◆ Work instruction:
Line for line, the listing below is to be transcribed exactly.

◆ Exercise inputs:
:::::

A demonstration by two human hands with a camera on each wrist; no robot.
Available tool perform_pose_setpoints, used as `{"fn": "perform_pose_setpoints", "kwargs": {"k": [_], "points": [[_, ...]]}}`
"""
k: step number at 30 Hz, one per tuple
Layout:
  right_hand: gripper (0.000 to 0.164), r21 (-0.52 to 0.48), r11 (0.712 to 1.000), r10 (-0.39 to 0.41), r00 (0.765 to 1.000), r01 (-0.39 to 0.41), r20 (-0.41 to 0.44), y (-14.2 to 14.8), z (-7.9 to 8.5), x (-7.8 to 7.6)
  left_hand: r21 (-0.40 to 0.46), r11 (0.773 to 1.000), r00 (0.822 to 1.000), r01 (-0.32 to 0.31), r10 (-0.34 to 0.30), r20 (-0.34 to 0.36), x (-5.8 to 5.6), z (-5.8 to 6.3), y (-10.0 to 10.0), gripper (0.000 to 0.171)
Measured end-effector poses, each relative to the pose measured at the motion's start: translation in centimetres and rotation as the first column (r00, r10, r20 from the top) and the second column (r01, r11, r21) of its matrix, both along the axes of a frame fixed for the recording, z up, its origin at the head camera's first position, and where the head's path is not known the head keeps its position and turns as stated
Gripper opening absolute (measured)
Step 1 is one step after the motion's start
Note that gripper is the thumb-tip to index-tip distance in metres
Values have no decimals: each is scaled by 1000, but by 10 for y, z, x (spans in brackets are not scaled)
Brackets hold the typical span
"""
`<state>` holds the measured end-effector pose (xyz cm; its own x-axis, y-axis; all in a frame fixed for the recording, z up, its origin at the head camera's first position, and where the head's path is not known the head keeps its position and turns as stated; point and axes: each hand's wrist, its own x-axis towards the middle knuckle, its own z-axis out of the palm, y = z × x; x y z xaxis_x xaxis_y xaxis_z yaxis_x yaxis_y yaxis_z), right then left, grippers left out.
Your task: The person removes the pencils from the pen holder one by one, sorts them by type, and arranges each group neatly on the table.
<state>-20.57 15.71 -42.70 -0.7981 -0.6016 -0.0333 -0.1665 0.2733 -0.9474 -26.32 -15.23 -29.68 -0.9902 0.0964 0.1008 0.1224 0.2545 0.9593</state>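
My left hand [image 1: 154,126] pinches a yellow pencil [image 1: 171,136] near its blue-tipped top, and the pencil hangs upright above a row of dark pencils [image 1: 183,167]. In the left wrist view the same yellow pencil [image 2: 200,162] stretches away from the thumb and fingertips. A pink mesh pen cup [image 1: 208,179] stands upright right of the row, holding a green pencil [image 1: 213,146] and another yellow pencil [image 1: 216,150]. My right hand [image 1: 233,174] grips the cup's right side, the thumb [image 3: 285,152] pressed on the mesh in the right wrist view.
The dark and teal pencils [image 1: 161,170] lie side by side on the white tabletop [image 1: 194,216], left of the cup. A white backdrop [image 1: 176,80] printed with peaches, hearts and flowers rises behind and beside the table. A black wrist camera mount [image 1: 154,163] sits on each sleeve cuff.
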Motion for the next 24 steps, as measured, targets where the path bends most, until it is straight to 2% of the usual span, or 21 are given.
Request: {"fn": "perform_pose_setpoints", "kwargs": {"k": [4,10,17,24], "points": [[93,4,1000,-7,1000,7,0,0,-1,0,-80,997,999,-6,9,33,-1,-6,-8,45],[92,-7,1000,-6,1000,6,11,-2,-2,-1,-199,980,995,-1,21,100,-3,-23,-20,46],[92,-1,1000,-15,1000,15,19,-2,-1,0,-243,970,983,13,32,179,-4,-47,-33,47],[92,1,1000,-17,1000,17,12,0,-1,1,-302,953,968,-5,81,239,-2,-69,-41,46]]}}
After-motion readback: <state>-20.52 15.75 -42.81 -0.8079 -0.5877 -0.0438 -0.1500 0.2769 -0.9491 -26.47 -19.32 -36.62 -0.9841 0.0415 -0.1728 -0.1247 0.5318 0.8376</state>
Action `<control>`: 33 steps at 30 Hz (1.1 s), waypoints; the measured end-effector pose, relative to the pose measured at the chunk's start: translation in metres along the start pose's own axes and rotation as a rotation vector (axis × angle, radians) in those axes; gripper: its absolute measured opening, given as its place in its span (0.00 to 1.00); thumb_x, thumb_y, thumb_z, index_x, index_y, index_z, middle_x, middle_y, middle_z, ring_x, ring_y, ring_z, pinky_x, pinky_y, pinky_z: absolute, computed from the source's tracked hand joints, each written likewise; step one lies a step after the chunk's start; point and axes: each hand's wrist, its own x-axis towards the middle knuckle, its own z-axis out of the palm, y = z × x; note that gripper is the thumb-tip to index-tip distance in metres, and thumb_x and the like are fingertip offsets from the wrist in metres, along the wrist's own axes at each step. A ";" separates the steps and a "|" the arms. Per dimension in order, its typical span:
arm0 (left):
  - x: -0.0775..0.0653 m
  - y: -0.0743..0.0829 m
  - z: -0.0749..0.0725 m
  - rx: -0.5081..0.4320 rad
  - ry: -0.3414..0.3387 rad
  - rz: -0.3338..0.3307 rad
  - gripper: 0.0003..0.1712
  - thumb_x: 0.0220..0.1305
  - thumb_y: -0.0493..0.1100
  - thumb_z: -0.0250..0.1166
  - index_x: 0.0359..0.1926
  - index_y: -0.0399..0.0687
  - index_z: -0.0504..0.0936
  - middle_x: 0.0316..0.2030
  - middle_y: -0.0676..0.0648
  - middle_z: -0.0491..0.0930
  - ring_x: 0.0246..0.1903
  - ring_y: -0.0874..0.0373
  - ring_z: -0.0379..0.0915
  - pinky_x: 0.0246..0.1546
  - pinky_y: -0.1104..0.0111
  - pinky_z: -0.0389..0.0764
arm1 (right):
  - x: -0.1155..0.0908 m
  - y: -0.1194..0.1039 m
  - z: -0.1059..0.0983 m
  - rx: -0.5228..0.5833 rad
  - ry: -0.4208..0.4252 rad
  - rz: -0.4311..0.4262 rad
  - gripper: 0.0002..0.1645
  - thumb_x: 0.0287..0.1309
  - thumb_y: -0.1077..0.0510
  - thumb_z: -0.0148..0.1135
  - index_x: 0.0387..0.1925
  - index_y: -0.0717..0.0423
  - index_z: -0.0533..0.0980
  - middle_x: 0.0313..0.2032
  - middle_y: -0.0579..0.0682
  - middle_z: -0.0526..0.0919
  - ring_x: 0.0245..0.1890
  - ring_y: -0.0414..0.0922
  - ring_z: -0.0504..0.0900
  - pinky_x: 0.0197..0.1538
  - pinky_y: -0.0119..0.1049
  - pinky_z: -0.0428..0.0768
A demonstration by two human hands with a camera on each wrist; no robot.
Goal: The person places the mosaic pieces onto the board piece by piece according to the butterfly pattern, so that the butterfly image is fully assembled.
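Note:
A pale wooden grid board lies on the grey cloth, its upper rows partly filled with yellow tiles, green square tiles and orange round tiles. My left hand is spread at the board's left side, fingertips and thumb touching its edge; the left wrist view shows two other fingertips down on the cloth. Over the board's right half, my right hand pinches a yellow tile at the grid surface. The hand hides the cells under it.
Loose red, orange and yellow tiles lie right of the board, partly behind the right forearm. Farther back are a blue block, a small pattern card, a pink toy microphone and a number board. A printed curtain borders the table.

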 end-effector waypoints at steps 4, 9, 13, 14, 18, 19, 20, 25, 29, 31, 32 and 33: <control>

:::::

◆ Exercise answer:
A demonstration by two human hands with a camera on each wrist; no robot.
Available tool perform_pose_setpoints, used as `{"fn": "perform_pose_setpoints", "kwargs": {"k": [_], "points": [[_, ...]]}}`
"""
k: step number at 30 Hz, one per tuple
Layout:
  right_hand: gripper (0.000 to 0.164), r21 (-0.52 to 0.48), r11 (0.712 to 1.000), r10 (-0.39 to 0.41), r00 (0.765 to 1.000), r01 (-0.39 to 0.41), r20 (-0.41 to 0.44), y (-14.2 to 14.8), z (-7.9 to 8.5), x (-7.8 to 7.6)
  left_hand: r21 (-0.40 to 0.46), r11 (0.773 to 1.000), r00 (0.822 to 1.000), r01 (-0.32 to 0.31), r10 (-0.34 to 0.30), r20 (-0.34 to 0.36), x (-5.8 to 5.6), z (-5.8 to 6.3), y (-10.0 to 10.0), gripper (0.000 to 0.171)
Measured end-effector poses, each relative to the pose measured at the motion's start: translation in centimetres and rotation as the first column (r00, r10, r20 from the top) and the second column (r01, r11, r21) of its matrix, both along the axes of a frame fixed for the recording, z up, its origin at the head camera's first position, and where the head's path is not known the head keeps its position and turns as stated
Gripper opening absolute (measured)
Step 1 is one step after the motion's start
Note that gripper is the thumb-tip to index-tip distance in metres
Values have no decimals: each is scaled by 1000, but by 10 for y, z, x (spans in brackets are not scaled)
Brackets hold the typical span
"""
`<state>` holds the measured end-effector pose (xyz cm; its own x-axis, y-axis; all in a frame fixed for the recording, z up, its origin at the head camera's first position, and where the head's path is not known the head keeps its position and turns as stated; point and axes: each hand's wrist, its own x-axis towards the middle knuckle, its own z-axis out of the palm, y = z × x; x y z xaxis_x xaxis_y xaxis_z yaxis_x yaxis_y yaxis_z), right then left, grippers left out.
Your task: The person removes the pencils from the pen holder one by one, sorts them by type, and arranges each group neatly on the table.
<state>-20.57 15.71 -42.70 -0.7981 -0.6016 -0.0333 -0.1665 0.2733 -0.9474 -26.32 -15.23 -29.68 -0.9902 0.0964 0.1008 0.1224 0.2545 0.9593</state>
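My left hand [image 1: 154,126] pinches a yellow pencil [image 1: 171,136] near its blue-tipped top, and the pencil hangs upright above a row of dark pencils [image 1: 183,167]. In the left wrist view the same yellow pencil [image 2: 200,162] stretches away from the thumb and fingertips. A pink mesh pen cup [image 1: 208,179] stands upright right of the row, holding a green pencil [image 1: 213,146] and another yellow pencil [image 1: 216,150]. My right hand [image 1: 233,174] grips the cup's right side, the thumb [image 3: 285,152] pressed on the mesh in the right wrist view.
The dark and teal pencils [image 1: 161,170] lie side by side on the white tabletop [image 1: 194,216], left of the cup. A white backdrop [image 1: 176,80] printed with peaches, hearts and flowers rises behind and beside the table. A black wrist camera mount [image 1: 154,163] sits on each sleeve cuff.
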Motion for the next 24 steps, as measured, targets where the path bends most, until it is straight to 2% of the usual span, or 21 are given.
Request: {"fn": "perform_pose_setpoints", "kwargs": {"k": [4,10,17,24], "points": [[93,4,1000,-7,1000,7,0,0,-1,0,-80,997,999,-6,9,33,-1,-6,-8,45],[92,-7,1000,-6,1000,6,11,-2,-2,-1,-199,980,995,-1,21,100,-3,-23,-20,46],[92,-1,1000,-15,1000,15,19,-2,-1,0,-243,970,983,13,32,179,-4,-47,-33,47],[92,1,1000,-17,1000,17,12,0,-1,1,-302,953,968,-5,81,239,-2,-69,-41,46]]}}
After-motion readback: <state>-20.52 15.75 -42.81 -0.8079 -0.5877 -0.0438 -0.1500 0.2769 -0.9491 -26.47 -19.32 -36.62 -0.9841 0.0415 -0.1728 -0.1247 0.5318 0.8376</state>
Action `<control>`: 33 steps at 30 Hz (1.1 s), waypoints; the measured end-effector pose, relative to the pose measured at the chunk's start: translation in metres along the start pose's own axes and rotation as a rotation vector (axis × angle, radians) in those axes; gripper: its absolute measured opening, given as its place in its span (0.00 to 1.00); thumb_x, thumb_y, thumb_z, index_x, index_y, index_z, middle_x, middle_y, middle_z, ring_x, ring_y, ring_z, pinky_x, pinky_y, pinky_z: absolute, computed from the source's tracked hand joints, each written likewise; step one lies a step after the chunk's start; point and axes: each hand's wrist, its own x-axis towards the middle knuckle, its own z-axis out of the palm, y = z × x; note that gripper is the thumb-tip to index-tip distance in metres, and thumb_x and the like are fingertip offsets from the wrist in metres, along the wrist's own axes at each step. A ";" separates the steps and a "|" the arms. Per dimension in order, its typical span:
arm0 (left):
  - x: -0.0775..0.0653 m
  - y: -0.0743..0.0829 m
  - z: -0.0749..0.0725 m
  - rx: -0.5081..0.4320 rad
  - ry: -0.3414..0.3387 rad
  - rz: -0.3338..0.3307 rad
  - gripper: 0.0003..0.1712
  - thumb_x: 0.0220..0.1305
  - thumb_y: -0.0493..0.1100
  - thumb_z: -0.0250..0.1166
  - index_x: 0.0359..0.1926
  - index_y: -0.0399..0.0687
  - index_z: -0.0504..0.0936
  - middle_x: 0.0316..0.2030
  - middle_y: -0.0676..0.0648
  - middle_z: -0.0491..0.0930
  - ring_x: 0.0246..0.1903
  - ring_y: -0.0874..0.0373
  - ring_z: -0.0379..0.0915
  - pinky_x: 0.0246..0.1546
  - pinky_y: -0.1104..0.0111
  - pinky_z: -0.0389..0.0764
arm1 (right):
  - x: -0.1155..0.0908 m
  - y: -0.1194..0.1039 m
  - z: -0.1059..0.0983 m
  - rx: -0.5228..0.5833 rad
  - ry: -0.4208..0.4252 rad
  - rz: -0.4311..0.4262 rad
  - gripper: 0.0002..0.1645
  - thumb_x: 0.0287..0.1309
  - thumb_y: -0.1077..0.0510
  - thumb_z: -0.0148..0.1135
  - index_x: 0.0387..0.1925
  - index_y: -0.0717..0.0423
  - index_z: -0.0533..0.0980
  - middle_x: 0.0313..0.2032
  - middle_y: -0.0579..0.0682
  - middle_z: -0.0526..0.0919
  - ring_x: 0.0245..0.1890
  - ring_y: -0.0414..0.0922
  - ring_z: -0.0504..0.0900
  - pinky_x: 0.0197..0.1538
  - pinky_y: -0.0119..0.1049
  - pinky_z: -0.0428..0.0768
A demonstration by two human hands with a camera on each wrist; no robot.
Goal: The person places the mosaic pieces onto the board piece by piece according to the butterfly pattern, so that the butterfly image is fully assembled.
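Note:
A pale wooden grid board lies on the grey cloth, its upper rows partly filled with yellow tiles, green square tiles and orange round tiles. My left hand is spread at the board's left side, fingertips and thumb touching its edge; the left wrist view shows two other fingertips down on the cloth. Over the board's right half, my right hand pinches a yellow tile at the grid surface. The hand hides the cells under it.
Loose red, orange and yellow tiles lie right of the board, partly behind the right forearm. Farther back are a blue block, a small pattern card, a pink toy microphone and a number board. A printed curtain borders the table.
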
 end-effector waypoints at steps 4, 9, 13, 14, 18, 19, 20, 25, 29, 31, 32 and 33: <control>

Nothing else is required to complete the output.